(WORK REQUEST) Every line of the material below in which "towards" shows up is to be located and copied.

══════

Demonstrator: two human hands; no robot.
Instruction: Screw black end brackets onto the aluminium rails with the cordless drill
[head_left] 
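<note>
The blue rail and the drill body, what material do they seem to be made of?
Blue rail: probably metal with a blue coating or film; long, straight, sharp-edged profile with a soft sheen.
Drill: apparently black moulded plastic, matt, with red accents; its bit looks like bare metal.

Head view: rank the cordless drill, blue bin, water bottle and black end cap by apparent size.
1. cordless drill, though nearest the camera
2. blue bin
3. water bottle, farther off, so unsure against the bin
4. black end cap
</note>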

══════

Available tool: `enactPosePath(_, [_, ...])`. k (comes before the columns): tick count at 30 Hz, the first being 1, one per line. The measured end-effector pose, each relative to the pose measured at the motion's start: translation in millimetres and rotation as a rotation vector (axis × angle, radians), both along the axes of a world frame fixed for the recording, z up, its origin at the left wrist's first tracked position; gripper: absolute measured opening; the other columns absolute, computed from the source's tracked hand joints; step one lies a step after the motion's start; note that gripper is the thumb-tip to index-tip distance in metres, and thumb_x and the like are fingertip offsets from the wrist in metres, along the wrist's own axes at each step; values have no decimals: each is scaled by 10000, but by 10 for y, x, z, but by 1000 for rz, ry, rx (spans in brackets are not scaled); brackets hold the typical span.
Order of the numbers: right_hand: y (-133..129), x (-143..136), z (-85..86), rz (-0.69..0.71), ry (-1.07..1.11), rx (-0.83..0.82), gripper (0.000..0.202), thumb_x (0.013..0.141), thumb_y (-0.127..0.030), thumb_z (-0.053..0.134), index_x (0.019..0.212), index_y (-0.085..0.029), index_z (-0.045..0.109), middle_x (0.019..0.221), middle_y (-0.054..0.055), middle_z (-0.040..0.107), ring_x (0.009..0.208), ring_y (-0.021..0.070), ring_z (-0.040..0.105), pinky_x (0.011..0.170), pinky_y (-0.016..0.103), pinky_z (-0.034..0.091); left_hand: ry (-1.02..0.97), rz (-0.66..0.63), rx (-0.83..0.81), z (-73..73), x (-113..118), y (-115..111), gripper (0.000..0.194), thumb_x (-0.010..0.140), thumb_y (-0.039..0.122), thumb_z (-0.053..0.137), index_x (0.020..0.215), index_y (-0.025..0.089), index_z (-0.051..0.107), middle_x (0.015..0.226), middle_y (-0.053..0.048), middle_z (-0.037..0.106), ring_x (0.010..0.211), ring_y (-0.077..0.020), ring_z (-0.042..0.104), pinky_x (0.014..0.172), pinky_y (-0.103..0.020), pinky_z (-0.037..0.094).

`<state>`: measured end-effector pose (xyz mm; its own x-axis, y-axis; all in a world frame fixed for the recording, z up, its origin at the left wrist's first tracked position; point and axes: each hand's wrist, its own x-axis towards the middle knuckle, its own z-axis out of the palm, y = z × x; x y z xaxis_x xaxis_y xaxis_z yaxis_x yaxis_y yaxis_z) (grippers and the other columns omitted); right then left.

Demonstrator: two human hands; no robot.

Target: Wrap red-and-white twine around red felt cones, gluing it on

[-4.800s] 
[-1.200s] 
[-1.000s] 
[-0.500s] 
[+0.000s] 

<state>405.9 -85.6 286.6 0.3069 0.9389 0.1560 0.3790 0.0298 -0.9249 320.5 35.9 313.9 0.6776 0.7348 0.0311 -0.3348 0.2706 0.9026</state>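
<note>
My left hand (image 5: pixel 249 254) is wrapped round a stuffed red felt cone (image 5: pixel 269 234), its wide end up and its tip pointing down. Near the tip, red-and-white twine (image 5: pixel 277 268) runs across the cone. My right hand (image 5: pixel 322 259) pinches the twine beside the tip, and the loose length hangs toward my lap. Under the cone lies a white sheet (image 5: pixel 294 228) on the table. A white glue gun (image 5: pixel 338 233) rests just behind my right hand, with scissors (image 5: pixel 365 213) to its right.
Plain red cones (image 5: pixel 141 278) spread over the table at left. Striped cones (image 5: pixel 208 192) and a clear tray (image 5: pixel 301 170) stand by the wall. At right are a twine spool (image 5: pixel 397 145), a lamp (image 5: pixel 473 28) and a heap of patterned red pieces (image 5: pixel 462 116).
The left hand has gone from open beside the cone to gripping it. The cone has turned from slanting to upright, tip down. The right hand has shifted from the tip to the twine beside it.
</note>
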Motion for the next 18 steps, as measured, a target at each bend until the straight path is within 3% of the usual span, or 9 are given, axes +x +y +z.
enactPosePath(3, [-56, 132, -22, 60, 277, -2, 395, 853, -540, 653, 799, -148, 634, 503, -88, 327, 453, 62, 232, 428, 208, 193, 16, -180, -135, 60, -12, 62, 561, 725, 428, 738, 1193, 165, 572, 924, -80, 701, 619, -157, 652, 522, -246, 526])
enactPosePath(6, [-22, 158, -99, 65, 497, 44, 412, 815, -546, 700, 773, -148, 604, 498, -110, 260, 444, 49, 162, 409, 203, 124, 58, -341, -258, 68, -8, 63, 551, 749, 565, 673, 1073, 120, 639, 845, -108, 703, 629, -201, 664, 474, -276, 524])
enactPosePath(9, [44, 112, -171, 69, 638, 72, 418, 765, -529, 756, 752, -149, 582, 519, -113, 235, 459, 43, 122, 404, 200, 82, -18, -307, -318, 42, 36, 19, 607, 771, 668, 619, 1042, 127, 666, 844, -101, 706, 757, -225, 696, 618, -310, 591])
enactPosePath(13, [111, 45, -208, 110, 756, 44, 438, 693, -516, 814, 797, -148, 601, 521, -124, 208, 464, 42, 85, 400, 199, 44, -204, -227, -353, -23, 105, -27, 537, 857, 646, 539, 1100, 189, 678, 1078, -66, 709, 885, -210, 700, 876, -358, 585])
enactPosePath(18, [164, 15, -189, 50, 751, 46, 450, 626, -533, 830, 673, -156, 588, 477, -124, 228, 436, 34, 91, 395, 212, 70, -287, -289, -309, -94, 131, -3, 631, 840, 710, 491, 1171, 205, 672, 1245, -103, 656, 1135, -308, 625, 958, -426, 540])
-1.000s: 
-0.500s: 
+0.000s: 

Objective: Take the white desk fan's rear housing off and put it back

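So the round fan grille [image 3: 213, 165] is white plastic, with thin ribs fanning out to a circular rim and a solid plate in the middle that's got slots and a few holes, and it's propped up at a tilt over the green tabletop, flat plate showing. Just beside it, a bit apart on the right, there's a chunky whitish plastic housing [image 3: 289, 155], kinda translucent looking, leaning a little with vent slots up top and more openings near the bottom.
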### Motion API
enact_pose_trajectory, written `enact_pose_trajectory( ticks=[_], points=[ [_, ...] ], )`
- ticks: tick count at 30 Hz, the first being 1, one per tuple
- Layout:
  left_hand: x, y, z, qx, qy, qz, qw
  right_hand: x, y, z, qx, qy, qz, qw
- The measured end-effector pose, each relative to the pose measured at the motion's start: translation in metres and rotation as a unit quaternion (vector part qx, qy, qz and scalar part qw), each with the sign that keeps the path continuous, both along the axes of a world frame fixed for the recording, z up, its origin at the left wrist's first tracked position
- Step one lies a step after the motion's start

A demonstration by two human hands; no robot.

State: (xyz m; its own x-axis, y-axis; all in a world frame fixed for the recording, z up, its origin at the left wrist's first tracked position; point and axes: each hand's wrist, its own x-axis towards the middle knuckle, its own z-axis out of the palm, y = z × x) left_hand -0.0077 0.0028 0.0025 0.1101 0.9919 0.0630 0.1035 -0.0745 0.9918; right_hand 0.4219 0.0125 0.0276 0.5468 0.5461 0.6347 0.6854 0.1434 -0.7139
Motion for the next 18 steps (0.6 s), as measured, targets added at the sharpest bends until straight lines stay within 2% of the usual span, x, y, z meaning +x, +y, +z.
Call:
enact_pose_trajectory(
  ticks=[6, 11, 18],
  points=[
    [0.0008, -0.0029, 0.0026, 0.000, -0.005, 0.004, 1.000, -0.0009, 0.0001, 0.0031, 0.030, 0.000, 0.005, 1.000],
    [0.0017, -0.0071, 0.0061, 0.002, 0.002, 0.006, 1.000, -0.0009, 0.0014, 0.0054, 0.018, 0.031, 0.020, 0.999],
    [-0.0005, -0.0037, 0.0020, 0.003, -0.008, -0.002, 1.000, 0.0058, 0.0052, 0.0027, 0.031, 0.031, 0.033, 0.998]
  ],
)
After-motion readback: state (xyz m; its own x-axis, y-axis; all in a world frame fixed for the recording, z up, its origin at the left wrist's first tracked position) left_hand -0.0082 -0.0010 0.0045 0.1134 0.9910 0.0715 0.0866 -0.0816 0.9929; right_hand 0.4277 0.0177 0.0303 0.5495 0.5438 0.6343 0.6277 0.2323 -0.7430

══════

(SOLUTION BELOW)
`<state>`: measured end-effector pose (xyz mm; its own x-axis, y-axis; all in a world frame fixed for the recording, z up, its origin at the left wrist's first tracked position; point and axes: each hand's wrist, its own x-axis towards the middle knuckle, its own z-axis out of the palm, y = z × x; x y z xaxis_x xaxis_y xaxis_z yaxis_x yaxis_y yaxis_z) (grippers and the other columns omitted); right then left.
State: (xyz m; its own x-axis, y-axis; all in a world frame fixed for the recording, z up, its origin at the left wrist's first tracked position; point and axes: each hand's wrist, its own x-axis towards the middle knuckle, its own z-axis out of the palm, y = z × x) left_hand -0.0077 0.0028 0.0025 0.1101 0.9919 0.0630 0.1035 -0.0745 0.9918; right_hand 0.4219 0.0125 0.0276 0.5468 0.5461 0.6347 0.6854 0.1434 -0.7139

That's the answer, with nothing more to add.